Requirements on imported datasets

Data preprocessing

ETL (Extract, Transform, Load) must be done outside the Platform.

Dataset file size

The maximum size when you upload a file is 2GB.

Note
There is no size limit if you import a dataset file from an URL.

Data formats supported by the Peltarion Platform

File formats supported for data import:

Csv file specifications

The csv file is a tabular comma-separated data file containing headers. Supported encoding is UTF-8. Data containing special characters is only supported in case of UTF-8 encoding. Find out more in known issues.

The csv-file must contain a constant number of columns.

The data need to be well-formatted, that is, the data type in each column is consistent and contains no empty- or null-values.

Example: List traffic on a specific location at a specific date and time.

Supported subtypes

  • f4, 32-bit floating-point number

  • string

  • integer

  • text (paragraphs of words and sentences, including numbers, punctuation, etc.)

Csv file limitations

  • One-hot encoding categories: 2 000

  • Maximum number of rows: 10 000 000

  • Maximum number of columns: 5 000

Npy file specifications

The npy file is a binary file format for a one NumPy array where NumPy is a library for the Python programming language.

Supported subtypes

  • f4, 32-bit floating-point number

Upload

The npy can be used to import images, then each pixel is represented as a floating-point number.

In a raw npy file samples are assumed to be arranged along the first dimension, for example, if the npy array have dimensions (1000, 20, 10, 3) the platform will treat it as 1000 separate tensors with height 20, width 10, and 3 channels.

Little-Endian byte order is supported. Fortran order not supported.

The platform supports multi-class classification for targets of higher dimensionality, e.g., a target that is a vector of different classes, or a target that is an image with one class per pixel.

In this kind of classification problem the target data is represented by a numpy array, where the last axis is interpreted as the class label and needs to be one-hot-encoded before importing into the platform.

Visualization on the Datasets view

Visualisation of npy files depends on the number of dimensions. Find out more in known issues.

Example: A 10x10 pixel grayscale image will consist of 100 floating-point numbers. If the image is a 10x10 pixel RGB image it will consist of 300 floating-point numbers.

Png file specifications

Supported subtypes

  • 24 bit, 256x256 pixel

Note
When png files are imported into the Platform they are converted to npy.

Zip file specifications

The zip file is used to bundle image or numpy files together. Supported formats for the individual files are png, jpg and npy.
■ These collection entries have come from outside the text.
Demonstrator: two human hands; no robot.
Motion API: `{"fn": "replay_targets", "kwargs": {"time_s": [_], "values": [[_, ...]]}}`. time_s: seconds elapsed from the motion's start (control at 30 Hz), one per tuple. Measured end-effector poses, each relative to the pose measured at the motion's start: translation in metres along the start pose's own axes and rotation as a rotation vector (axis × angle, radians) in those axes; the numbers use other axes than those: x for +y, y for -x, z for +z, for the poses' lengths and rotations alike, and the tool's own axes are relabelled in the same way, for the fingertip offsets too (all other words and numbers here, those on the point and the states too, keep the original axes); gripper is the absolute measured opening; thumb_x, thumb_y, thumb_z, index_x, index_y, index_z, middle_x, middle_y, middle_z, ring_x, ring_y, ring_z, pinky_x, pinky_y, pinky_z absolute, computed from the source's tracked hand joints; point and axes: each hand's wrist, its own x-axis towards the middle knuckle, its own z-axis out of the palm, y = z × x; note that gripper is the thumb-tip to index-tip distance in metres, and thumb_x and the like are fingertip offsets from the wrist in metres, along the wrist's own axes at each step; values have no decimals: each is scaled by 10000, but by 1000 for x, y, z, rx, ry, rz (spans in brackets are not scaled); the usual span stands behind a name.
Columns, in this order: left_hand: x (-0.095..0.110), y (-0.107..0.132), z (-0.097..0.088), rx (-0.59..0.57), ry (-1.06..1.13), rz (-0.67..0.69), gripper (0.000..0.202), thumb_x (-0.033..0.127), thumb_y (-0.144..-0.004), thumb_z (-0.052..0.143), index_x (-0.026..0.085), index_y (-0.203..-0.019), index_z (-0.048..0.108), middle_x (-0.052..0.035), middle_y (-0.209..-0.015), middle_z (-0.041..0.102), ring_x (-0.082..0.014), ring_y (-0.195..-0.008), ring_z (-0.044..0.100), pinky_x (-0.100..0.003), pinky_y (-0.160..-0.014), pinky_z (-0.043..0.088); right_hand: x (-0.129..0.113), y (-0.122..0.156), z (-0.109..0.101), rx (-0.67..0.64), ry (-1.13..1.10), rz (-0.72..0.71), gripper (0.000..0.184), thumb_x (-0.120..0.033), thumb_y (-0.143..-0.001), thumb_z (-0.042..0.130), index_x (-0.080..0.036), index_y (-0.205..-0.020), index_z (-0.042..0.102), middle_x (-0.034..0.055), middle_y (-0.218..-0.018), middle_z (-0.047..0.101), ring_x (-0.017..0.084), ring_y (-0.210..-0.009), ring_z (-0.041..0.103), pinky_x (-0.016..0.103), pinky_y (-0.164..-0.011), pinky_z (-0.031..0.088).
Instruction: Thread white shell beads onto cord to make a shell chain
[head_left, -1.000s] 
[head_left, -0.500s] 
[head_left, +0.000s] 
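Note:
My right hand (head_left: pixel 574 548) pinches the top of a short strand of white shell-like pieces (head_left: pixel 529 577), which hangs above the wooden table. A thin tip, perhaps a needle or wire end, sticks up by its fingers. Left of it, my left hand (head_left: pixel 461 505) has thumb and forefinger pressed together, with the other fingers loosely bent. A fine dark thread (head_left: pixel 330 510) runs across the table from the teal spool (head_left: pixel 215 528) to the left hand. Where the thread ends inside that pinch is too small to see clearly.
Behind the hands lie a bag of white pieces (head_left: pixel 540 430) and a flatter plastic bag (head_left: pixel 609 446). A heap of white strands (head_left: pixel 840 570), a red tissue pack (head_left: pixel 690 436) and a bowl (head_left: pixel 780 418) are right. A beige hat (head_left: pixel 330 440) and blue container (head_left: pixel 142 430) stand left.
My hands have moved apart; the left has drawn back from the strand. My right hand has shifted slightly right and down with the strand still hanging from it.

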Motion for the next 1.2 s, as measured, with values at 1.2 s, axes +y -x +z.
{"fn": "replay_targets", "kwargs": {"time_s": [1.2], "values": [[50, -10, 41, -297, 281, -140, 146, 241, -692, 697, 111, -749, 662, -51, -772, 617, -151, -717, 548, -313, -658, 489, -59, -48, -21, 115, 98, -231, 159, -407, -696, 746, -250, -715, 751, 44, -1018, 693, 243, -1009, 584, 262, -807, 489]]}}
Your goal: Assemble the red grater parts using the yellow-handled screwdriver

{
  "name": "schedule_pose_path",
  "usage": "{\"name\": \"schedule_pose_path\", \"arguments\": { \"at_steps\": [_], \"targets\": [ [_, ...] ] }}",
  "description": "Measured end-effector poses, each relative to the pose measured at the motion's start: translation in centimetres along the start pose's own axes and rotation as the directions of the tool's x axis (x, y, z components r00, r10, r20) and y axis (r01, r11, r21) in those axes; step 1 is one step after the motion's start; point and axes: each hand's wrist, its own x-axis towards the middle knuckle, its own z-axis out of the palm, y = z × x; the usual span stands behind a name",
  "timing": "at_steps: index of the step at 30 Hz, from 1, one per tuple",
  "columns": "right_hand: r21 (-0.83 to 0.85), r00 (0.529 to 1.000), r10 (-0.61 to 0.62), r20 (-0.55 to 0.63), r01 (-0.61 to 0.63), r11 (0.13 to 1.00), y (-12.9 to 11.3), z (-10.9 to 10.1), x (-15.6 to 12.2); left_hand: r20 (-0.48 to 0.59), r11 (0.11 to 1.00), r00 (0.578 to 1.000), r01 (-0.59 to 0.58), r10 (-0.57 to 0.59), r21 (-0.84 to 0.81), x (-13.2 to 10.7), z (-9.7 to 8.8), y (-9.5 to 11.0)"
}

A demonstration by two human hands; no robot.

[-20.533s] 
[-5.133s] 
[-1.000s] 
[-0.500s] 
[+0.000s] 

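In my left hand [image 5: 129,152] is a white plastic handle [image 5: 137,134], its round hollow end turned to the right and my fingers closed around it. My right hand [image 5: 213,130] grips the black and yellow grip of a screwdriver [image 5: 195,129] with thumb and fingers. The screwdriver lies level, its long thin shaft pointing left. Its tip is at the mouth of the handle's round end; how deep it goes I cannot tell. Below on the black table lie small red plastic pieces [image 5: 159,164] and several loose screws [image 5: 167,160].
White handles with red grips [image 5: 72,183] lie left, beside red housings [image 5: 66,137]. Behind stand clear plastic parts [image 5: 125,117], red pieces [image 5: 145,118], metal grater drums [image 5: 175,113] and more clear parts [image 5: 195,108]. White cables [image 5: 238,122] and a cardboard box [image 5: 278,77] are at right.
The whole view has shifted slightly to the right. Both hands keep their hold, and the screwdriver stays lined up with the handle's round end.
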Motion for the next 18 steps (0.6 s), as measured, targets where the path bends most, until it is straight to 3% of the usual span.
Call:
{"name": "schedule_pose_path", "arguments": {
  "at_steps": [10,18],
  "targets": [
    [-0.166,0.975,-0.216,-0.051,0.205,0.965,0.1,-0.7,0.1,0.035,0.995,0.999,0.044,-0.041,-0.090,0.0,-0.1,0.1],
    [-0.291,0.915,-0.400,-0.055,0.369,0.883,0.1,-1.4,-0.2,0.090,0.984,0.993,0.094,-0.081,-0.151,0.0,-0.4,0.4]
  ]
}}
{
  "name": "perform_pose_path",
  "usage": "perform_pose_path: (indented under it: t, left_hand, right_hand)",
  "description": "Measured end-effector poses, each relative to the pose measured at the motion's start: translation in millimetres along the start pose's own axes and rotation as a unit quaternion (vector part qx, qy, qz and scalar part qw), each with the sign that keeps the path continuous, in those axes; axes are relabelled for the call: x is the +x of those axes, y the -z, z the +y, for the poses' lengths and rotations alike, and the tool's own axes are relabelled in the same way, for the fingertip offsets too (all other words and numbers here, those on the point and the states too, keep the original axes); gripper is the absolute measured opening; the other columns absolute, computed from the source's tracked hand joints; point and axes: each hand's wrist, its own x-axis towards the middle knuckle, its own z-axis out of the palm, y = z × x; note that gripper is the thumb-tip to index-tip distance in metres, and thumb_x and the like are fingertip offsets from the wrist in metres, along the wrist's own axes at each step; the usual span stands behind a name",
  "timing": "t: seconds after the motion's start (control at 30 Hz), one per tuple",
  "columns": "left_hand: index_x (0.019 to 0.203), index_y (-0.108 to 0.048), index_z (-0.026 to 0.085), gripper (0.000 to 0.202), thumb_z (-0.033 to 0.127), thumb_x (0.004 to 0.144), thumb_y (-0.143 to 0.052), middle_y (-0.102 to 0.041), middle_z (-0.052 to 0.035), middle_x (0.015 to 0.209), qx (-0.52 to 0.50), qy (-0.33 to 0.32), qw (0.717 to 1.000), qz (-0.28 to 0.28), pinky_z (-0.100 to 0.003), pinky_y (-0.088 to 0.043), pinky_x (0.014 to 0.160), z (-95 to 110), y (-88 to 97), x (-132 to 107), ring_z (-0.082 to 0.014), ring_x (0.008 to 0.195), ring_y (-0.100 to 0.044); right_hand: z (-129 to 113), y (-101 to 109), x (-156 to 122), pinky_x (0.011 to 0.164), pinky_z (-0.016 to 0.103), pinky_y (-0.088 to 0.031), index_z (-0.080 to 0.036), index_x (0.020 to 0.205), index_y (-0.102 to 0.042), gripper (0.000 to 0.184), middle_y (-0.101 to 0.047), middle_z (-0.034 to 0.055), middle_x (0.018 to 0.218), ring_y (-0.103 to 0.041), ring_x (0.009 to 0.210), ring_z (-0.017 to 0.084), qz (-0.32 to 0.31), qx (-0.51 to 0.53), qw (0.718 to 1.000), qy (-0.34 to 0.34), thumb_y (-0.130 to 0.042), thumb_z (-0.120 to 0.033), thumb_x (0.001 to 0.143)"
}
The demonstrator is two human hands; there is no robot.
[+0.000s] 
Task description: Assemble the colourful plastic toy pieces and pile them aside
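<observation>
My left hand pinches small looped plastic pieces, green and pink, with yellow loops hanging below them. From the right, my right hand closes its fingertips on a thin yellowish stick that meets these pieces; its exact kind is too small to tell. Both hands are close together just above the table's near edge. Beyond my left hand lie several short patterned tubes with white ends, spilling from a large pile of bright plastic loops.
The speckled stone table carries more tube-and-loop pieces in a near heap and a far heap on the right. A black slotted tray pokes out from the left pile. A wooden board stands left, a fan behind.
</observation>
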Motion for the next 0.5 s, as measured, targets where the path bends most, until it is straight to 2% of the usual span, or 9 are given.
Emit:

The zip file must also contain a csv file with at least one column with one row per image containing the relative path to each image. The csv file may also contain other columns which will be handled the same way as in a standalone csv file.

The name of the csv file does not matter as long as the zip file contains a single csv file. If the zip file contains multiple csv files, you must name the one intended to be used as index.csv to remove ambiguity.

All images or numpy files must be of the same format and have the same dimensions.

Example:

File structure illustration

Text file specifications

Datasets with text for sentiment analysis need to include:

  • 1 column with text to be used as input

  • 1 column as label to be used as predicted category in the Target block.

Max length of text

Max length of text in single cell is 20480 characters.

Use quote "" for optimal formating

Quote text and double quote a double quote in the text for optimal formating.
Example: "This is a text with a ""quoted string"" easy peasy"

It works with new lines as well.
Example: "This is a text
with a new line."

How to import a file or a data source

To import a file or data source you can either upload it or import via an URL.

Upload files

In the Upload files tab you can either drag and drop the file(s) to drop area or click Choose files to upload the file(s) from your computer.

Import files

In the Import files tab and just enter the URL to a public data file in the URL field. This is recommended for files bigger than 2Gb.

Combining data types into one dataset

You can create rich datasets by combining different data types into a joint dataset. For example, you can join labelled image data with additional features.

When importing multiple files or file archives into the same dataset, the examples are assumed to be in the same order and joined automatically.